■ To do ■
Reproduce, without alteration, every line of the data; exclude the images.
==============================
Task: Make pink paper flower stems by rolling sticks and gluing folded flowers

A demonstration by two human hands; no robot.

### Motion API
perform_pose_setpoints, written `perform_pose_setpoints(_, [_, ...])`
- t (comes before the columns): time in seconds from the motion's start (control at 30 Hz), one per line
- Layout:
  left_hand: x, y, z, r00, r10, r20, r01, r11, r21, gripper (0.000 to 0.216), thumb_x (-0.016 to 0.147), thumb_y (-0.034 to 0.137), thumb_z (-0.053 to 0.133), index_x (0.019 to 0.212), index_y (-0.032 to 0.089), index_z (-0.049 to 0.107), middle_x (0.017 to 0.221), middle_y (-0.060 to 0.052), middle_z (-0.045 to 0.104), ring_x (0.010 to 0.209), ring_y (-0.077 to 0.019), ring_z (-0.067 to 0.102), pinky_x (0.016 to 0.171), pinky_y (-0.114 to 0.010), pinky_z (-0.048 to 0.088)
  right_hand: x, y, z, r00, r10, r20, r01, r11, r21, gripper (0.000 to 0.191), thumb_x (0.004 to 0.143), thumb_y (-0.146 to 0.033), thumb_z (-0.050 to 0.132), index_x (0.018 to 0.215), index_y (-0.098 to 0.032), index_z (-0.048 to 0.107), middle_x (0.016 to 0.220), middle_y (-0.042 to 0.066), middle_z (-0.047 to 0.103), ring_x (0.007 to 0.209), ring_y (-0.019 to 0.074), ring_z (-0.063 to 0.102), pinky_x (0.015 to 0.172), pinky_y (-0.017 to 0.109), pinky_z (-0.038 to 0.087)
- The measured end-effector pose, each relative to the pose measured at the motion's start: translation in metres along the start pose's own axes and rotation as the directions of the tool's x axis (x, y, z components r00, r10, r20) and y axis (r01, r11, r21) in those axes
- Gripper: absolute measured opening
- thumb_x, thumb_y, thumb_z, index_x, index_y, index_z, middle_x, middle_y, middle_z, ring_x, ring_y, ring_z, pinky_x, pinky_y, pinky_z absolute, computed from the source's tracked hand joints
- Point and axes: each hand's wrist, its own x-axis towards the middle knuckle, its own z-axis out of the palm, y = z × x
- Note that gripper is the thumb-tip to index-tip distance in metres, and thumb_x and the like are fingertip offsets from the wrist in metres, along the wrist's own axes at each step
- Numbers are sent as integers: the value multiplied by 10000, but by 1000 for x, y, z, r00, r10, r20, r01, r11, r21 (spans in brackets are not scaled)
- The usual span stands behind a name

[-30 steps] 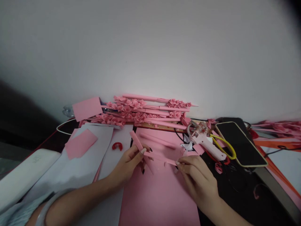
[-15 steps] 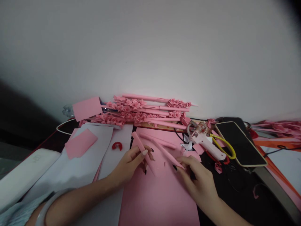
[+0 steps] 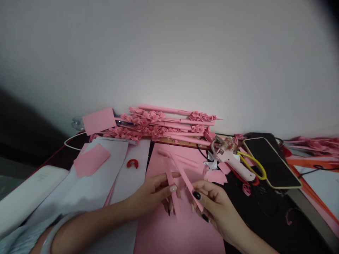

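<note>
rising behind everything, a pale wall [image 3: 169, 56] backs a dark desk [image 3: 254, 222]. a pink sheet [image 3: 180, 233] covers the middle of the desk, with white sheets [image 3: 104, 187] just left of it. pink flower stems [image 3: 152, 130] lie piled along the back, near the wall. a white case [image 3: 34, 188] sits at the far left, a phone [image 3: 272, 162] well over to the right. above the pink sheet, the left hand [image 3: 156, 192] and right hand [image 3: 215, 203] both keep thumb and fingers in a narrow pinch. a glue gun [image 3: 234, 164] rests right of the pink sheet, and a pink card [image 3: 91, 160] on the white sheets. one tube [image 3: 170, 176] is in the left pinch, a second tube [image 3: 185, 179] in the right; their upper ends are close together, but whether they touch, i cannot tell. a third tube [image 3: 182, 159] lies on the pink sheet, partly behind the second. a yellow loop [image 3: 255, 165] lies between glue gun and phone. smallest is a red piece [image 3: 132, 163] near the card.
</note>
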Motion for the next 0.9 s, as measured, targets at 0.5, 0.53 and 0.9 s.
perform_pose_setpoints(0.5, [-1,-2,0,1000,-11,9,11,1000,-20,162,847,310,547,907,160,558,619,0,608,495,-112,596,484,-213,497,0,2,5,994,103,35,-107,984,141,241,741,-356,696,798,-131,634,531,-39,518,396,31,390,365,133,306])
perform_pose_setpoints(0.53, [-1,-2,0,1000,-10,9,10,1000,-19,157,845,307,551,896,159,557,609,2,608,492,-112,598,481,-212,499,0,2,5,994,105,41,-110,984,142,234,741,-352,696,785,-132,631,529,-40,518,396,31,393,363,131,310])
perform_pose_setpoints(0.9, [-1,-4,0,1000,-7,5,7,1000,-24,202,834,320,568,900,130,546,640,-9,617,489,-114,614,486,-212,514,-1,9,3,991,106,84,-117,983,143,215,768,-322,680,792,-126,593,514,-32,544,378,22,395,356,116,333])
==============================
■ Answer space ■
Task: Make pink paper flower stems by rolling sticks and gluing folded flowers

A demonstration by two human hands; no robot.

### Motion API
perform_pose_setpoints, written `perform_pose_setpoints(_, [_, ...])`
- t (comes before the columns): time in seconds from the motion's start (control at 30 Hz), one per line
- Layout:
  left_hand: x, y, z, r00, r10, r20, r01, r11, r21, gripper (0.000 to 0.216), thumb_x (-0.016 to 0.147), thumb_y (-0.034 to 0.137), thumb_z (-0.053 to 0.133), index_x (0.019 to 0.212), index_y (-0.032 to 0.089), index_z (-0.049 to 0.107), middle_x (0.017 to 0.221), middle_y (-0.060 to 0.052), middle_z (-0.045 to 0.104), ring_x (0.010 to 0.209), ring_y (-0.077 to 0.019), ring_z (-0.067 to 0.102), pinky_x (0.016 to 0.171), pinky_y (-0.114 to 0.010), pinky_z (-0.048 to 0.088)
  right_hand: x, y, z, r00, r10, r20, r01, r11, r21, gripper (0.000 to 0.191), thumb_x (0.004 to 0.143), thumb_y (-0.146 to 0.033), thumb_z (-0.050 to 0.132), index_x (0.018 to 0.215), index_y (-0.098 to 0.032), index_z (-0.048 to 0.107), middle_x (0.016 to 0.220), middle_y (-0.042 to 0.066), middle_z (-0.047 to 0.103), ring_x (0.007 to 0.209), ring_y (-0.019 to 0.074), ring_z (-0.063 to 0.102), pinky_x (0.015 to 0.172), pinky_y (-0.017 to 0.109), pinky_z (-0.038 to 0.087)
- The measured end-effector pose, each relative to the pose measured at the motion's start: translation in metres along the start pose's own axes and rotation as the directions of the tool's x axis (x, y, z components r00, r10, r20) and y axis (r01, r11, r21) in those axes
- Gripper: absolute measured opening
- thumb_x, thumb_y, thumb_z, index_x, index_y, index_z, middle_x, middle_y, middle_z, ring_x, ring_y, ring_z, pinky_x, pinky_y, pinky_z absolute, computed from the source's tracked hand joints
- Point and axes: each hand's wrist, its own x-axis towards the middle knuckle, its own z-axis out of the palm, y = z × x
- Note that gripper is the thumb-tip to index-tip distance in metres, and thumb_x and the like are fingertip offsets from the wrist in metres, along the wrist's own axes at each step
- Numbers are sent as integers: the value multiplied by 10000, but by 1000 for x, y, z, r00, r10, r20, r01, r11, r21 (spans in brackets are not scaled)
- The usual span stands behind a name

[-30 steps] 
[-15 steps] 
[+0 steps] 

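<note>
rising behind everything, a pale wall [image 3: 169, 56] backs a dark desk [image 3: 254, 222]. a pink sheet [image 3: 180, 233] covers the middle of the desk, with white sheets [image 3: 104, 187] just left of it. pink flower stems [image 3: 152, 130] lie piled along the back, near the wall. a white case [image 3: 34, 188] sits at the far left, a phone [image 3: 272, 162] well over to the right. above the pink sheet, the left hand [image 3: 156, 192] and right hand [image 3: 215, 203] both keep thumb and fingers in a narrow pinch. a glue gun [image 3: 234, 164] rests right of the pink sheet, and a pink card [image 3: 91, 160] on the white sheets. one tube [image 3: 170, 176] is in the left pinch, a second tube [image 3: 185, 179] in the right; their upper ends are close together, but whether they touch, i cannot tell. a third tube [image 3: 182, 159] lies on the pink sheet, partly behind the second. a yellow loop [image 3: 255, 165] lies between glue gun and phone. smallest is a red piece [image 3: 132, 163] near the card.
</note>
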Motion for the next 0.9 s, as measured, targets at 0.5, 0.53 and 0.9 s.
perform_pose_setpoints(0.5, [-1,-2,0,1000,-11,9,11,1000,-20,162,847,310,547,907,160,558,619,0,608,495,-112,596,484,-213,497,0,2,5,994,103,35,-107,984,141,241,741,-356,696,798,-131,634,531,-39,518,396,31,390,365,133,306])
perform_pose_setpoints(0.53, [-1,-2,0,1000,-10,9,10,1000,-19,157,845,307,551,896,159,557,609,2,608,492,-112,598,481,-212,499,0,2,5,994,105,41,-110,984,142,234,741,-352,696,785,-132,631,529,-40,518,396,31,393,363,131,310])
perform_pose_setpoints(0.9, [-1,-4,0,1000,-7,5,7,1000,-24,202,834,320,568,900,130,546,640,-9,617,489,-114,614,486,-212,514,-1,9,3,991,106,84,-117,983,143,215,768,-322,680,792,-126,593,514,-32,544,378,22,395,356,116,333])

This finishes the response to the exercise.